TASK GOAL: Retype, word for word, every line from the one holding "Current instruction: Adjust" through the one holding "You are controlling" in the entries below, both included, and only those lines.

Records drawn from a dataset
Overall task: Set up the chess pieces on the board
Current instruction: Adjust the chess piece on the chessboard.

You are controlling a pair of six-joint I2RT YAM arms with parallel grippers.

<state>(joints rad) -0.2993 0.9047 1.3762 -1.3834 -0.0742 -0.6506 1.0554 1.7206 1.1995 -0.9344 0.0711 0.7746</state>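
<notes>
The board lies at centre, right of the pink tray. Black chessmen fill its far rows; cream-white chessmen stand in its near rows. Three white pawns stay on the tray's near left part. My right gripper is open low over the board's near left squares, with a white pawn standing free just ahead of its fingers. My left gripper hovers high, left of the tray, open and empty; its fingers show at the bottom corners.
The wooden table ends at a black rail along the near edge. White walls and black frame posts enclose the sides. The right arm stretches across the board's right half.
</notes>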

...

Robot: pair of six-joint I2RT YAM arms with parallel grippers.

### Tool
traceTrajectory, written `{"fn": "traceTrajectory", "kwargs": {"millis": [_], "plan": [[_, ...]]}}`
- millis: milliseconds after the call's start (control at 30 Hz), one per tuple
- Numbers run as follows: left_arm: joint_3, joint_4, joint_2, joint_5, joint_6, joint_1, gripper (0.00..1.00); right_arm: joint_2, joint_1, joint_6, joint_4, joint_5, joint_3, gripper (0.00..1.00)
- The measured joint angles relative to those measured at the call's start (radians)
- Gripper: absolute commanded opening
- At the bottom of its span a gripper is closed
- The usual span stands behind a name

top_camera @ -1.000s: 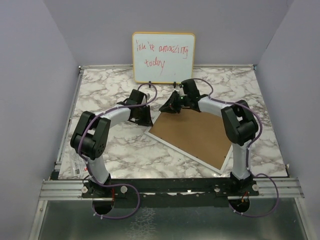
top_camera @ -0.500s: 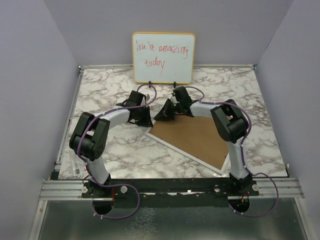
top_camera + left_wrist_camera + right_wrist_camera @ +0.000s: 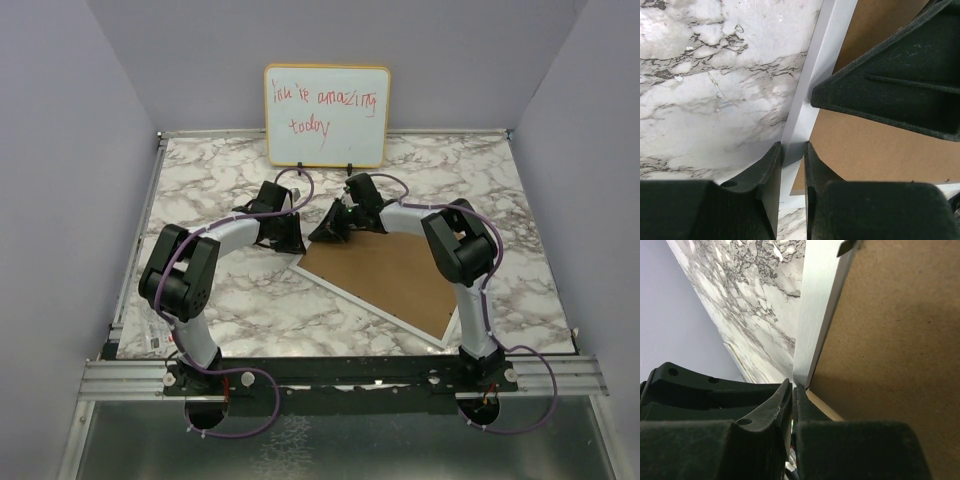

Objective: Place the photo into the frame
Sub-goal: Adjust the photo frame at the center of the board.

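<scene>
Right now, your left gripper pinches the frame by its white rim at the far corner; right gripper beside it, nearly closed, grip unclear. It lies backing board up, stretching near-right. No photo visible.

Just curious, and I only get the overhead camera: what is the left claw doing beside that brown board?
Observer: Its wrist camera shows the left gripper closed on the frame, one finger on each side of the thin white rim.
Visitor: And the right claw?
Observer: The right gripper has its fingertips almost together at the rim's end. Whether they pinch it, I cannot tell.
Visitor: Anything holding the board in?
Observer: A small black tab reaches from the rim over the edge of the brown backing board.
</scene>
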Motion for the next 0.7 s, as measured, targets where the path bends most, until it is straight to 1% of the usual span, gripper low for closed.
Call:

EXERCISE ANSWER:
Current instruction: Adjust the chess piece on the chessboard.

You are controlling a pair of six-joint I2RT YAM arms with parallel grippers.

The generated output is now complete.